Should You Try Red Light Therapy for Arthritis?

Given its photobiomodulation ability, red light can be a useful, self-administered treatment for skin conditions and tissue injury/pain.  It has powerful effects of improving cellular function to diseased/ injured tissues, which can improve recovery and healing.  Being lower frequency, it is not harmful to the body, unlike UV light.

However, red light therapy should not be considered a “magic bullet” for “curing” things.  Every person is different, and if you have complicating factors in your health and/or your condition is advanced, it may not work as well.  While the human body has remarkable regenerative and healing abilities, there are limitations.

For example, in the case of advanced degenerative osteoarthritis of the knee or hip, much of the cartilage has worn away, and there are multiple areas of exposed bone.  Normal, healthy cartilage that lines joint surfaces is smooth and resilient to pressure.  Unlike the epidermis (skin), it does not regenerate very well, so if you lose quite a bit of it or tear it, it cannot regrow back to normal.

But, if you are at the very early stages of osteoarthritis, red light therapy can be very helpful in arresting its progression.  Arthritis usually appears mid-age, but if you engaged in heavy contact or heavy impact sports such as football and gymnastics, it may start earlier.  What happens is tiny disruptions in the cartilage start to gradually separate, much like how a tiny crack in your windshield “grows” in length as your car absorbs shock from the road each time you drive.  These tiny separations then form pits in the cartilage, which widen.

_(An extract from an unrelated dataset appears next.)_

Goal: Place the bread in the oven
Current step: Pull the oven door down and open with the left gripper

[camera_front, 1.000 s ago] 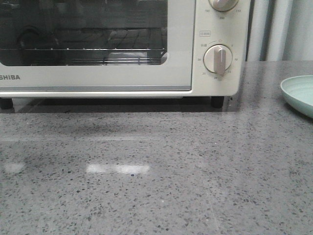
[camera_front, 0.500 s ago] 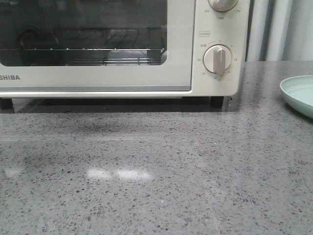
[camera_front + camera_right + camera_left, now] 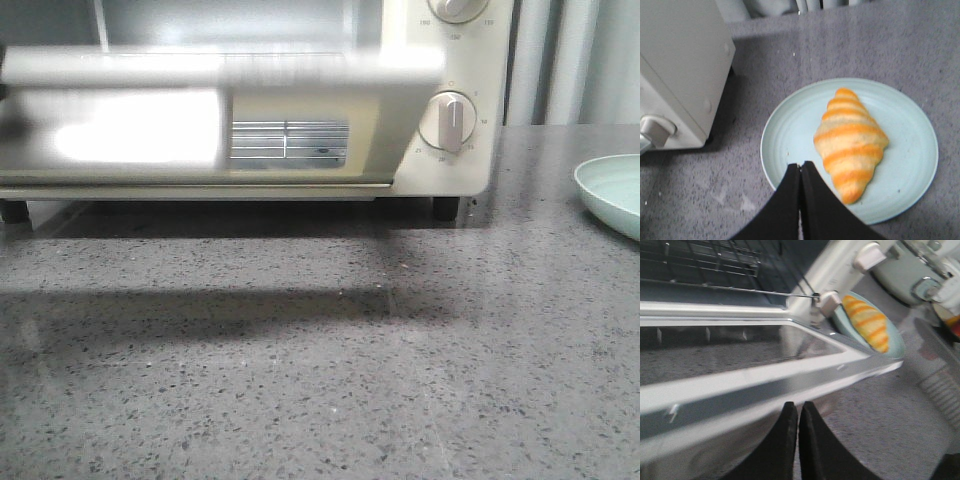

Bone is exposed, inflammation sets in, and you’re on your way to an eventual knee or hip replacement some years later.  But if you apply red light therapy to the tiny disruptions as they form, there is a much better chance of arresting their progression by stimulating cartilage growth.  The red light will energize chondrocytes, the dormant cells embedded in the cartilage matrix tasked with maintaining it, and can stimulate the proliferation of chondroblasts, the cells that secrete collagen matrix.

You can still apply red light to an advanced osteoarthritic knee for palliative purposes, since red light can suppress inflammation and therefore provide some degree of pain relief.  If doing so allows you to stay on your feet a couple more hours in a day, then that is definitely a positive benefit to your quality of life.

A good solution for applying red light therapy to the knee is the 120 LED wrap.  It is a flexible pad containing 120 light emitting diodes (LEDs) with each diode containing one (1) 660 nm red light emitter and two (2) 850 nm infrared emitters.  You wrap it around your knee and hold it in place with an elastic band that comes with it, and press a button.

Alternatively, if you are patient, you can use a red light torch device.  This requires you to hold it in place for a couple of minutes.  The good thing about the torch is that you can target small areas.  For example, if you know you have a cartilage tear on the inside of your knee joint, you can press the torch over it and concentrate the light on that one spot.  The torch is also good for small joints; i.e. knuckles.

As always, when you self-treat conditions use a multi-pronged approach:  improve your diet, get enough rest, drink enough water every day (sometimes not easy to remember!), avoid ingesting toxins as best you can (nix smoking, alcohol, processed food, excessive pollution); get fresh, clean air by walking where there are lots of trees; exercise/ move often to strengthen your muscles and heart, and avoid negative thinking, which elevates stress hormones.  Do all these things consistently and you can rest assured that you are giving your body its best chances for recovering from disease and pain.